Problem description → Pull every line containing "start" out of the material below.

------------------------

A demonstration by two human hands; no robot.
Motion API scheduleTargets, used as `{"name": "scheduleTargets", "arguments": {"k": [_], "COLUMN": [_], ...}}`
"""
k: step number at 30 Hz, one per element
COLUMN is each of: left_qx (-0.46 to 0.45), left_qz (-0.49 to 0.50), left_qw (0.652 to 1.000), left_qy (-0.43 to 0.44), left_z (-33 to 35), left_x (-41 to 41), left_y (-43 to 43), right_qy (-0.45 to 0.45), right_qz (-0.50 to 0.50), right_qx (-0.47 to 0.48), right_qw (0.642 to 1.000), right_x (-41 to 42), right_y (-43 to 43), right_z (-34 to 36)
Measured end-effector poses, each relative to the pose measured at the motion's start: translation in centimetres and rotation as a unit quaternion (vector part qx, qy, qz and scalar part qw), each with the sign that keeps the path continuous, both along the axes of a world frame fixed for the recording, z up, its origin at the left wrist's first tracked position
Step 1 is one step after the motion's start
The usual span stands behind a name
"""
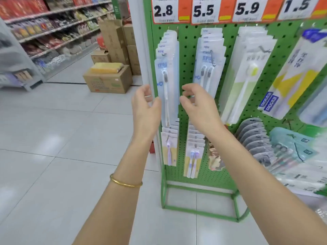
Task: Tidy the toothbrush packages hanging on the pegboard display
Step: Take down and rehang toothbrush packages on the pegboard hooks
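On the green pegboard point(187, 50), the leftmost stack of clear single-toothbrush packages point(167, 82) hangs on a hook under the 2.8 price tag point(163, 10). My left hand point(146, 105) is at the stack's left edge, fingers loosely curled, with the thumb touching the front package's side. My right hand point(198, 103) is just off the stack's right edge, fingers loosely curled and holding nothing. A stack of twin-brush packages point(209, 68) hangs to the right, partly behind my right hand. Further right hang yellow-green brush packages point(247, 76).
Smaller purple toothbrush packs point(169, 147) hang on lower pegs. Grey round packs point(254, 137) and bagged goods point(297, 152) fill the lower right. Cardboard boxes point(108, 80) stand on the tiled aisle floor to the left, and stocked shelves point(53, 29) run behind them.
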State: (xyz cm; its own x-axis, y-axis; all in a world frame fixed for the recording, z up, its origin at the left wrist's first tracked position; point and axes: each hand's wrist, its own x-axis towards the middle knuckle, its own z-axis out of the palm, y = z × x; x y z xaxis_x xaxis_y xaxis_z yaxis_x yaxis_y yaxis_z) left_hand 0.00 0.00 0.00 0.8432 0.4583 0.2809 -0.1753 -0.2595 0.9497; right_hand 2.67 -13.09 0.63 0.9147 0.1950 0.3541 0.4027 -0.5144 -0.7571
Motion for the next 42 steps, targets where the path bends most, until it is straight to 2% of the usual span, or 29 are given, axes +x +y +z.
{"name": "scheduleTargets", "arguments": {"k": [5,9,17,21,28,38,42], "left_qx": [0.037,0.023,0.064,0.058,0.015,-0.001,0.008], "left_qz": [-0.021,-0.042,-0.046,-0.089,-0.157,-0.227,-0.215], "left_qw": [0.999,0.998,0.995,0.994,0.987,0.973,0.976], "left_qy": [-0.025,-0.041,-0.069,-0.040,-0.033,-0.029,-0.019], "left_z": [0.6,0.4,0.8,1.2,2.3,2.6,1.3], "left_x": [1.1,1.9,2.5,2.0,0.6,-1.9,-2.8], "left_y": [-0.3,0.2,1.2,1.6,2.0,3.0,2.5], "right_qy": [-0.028,-0.042,-0.051,-0.048,-0.102,-0.124,-0.123], "right_qz": [-0.009,-0.024,-0.045,-0.043,-0.050,-0.088,-0.132], "right_qx": [0.071,0.099,0.130,0.173,0.228,0.274,0.261], "right_qw": [0.997,0.994,0.989,0.983,0.967,0.950,0.948], "right_x": [1.7,2.5,2.3,1.7,0.1,-2.1,-3.7], "right_y": [2.1,3.2,4.0,3.8,4.5,5.6,4.8], "right_z": [0.5,0.3,0.8,0.8,0.8,0.4,-0.5]}}
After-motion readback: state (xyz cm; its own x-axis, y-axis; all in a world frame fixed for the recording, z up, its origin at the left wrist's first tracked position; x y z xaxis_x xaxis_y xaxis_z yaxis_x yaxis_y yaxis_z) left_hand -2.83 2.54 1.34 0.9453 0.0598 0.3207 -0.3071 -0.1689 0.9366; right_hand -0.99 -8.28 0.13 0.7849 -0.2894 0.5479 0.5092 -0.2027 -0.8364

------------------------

Reply to the exercise →
Measured end-effector poses, each relative to the pose measured at the motion's start: translation in centimetres and rotation as a unit quaternion (vector part qx, qy, qz and scalar part qw), each with the sign that keeps the path continuous, both along the axes of a world frame fixed for the recording, z up, its origin at the left wrist's first tracked position
Step 1 is one step after the motion's start

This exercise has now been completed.